Congress Encouraged to Work with USTR to Improve Section 301 Tariff Exclusion Process

Washington, D.C. (February 15, 2024): A Congressional Research Service (CRS) report recommends Congress engage with the USTR to develop and implement guidelines on the grant exclusion process for tariffs applied to imports of Chinese products under Section 301 of the Trade Act of 1974. In the coming months, USTR hopes to complete a required four-year review of the tariffs currently in place on hundreds of billions of dollars worth of Chinese goods. The CRS report suggests Congress “could potentially promote transparency, consistency, and proper application of standards in reviewing requests, thereby helping to ensure that the USTR carries out Section 301 objectives as prescribed by Congress.”

Lawmakers have offered legislation to amend Section 301 and explored creating or restructuring the exclusion process to make it more efficient and transparent during hearings and shared their position with the USTR. Congress has expressed interest in “recalibrating” the tariffs to align better with U.S. economic and strategic priorities, some prefer a partial removal of the tariffs on consumer goods to help U.S. companies and lower consumer costs. Others believe the tariffs provide leverage in future U.S.-China trade negotiations and should be preserved to promote domestic manufacturing and supply chain stability.

A letter from U.S. Trade Representative Tai to the House Select Committee on Strategic Competition between the U.S. and the Chinese Communist Party suggests the USTR will consider other options available to make the tariffs “more strategic” while remaining sensitive to the incentives the tariffs create. Ambassador Tai pointed out that the Section 301 tariffs promoted diversity in supply chains as companies have moved out of China which helped protect them from ‘forced technology transfers’ in China.

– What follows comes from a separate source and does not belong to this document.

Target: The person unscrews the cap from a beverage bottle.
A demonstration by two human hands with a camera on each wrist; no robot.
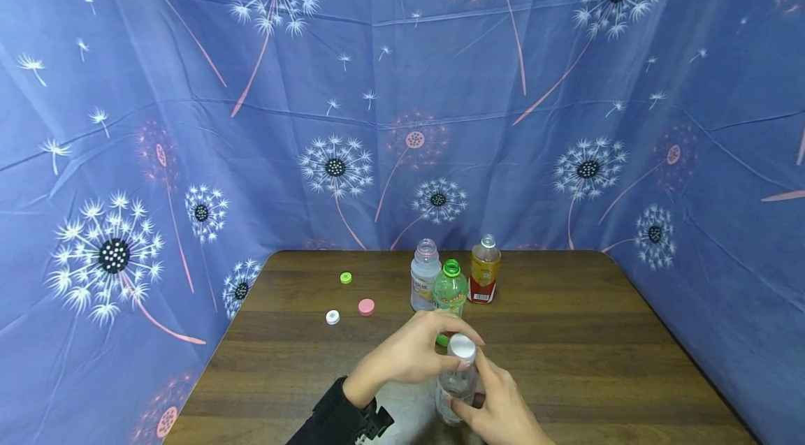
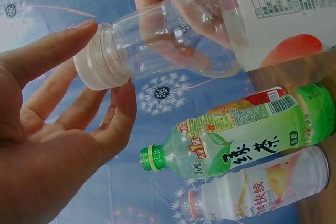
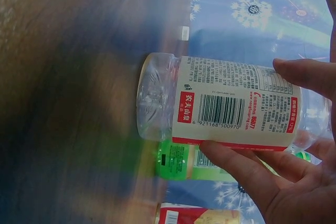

USTR acknowledged that Chinese firms have moved some operations away from China to avoid the tariffs and that “existing rules of origin” left openings for those Chinese firms to benefit from preferential MFN tariff treatment and Free Trade Agreements, thereby avoiding Section 301 tariffs. Ambassador Tai noted the challenges presented by easy access to the U.S. market for goods from key trading partners and that the Administration will work with Congress to evaluate these challenges and address them.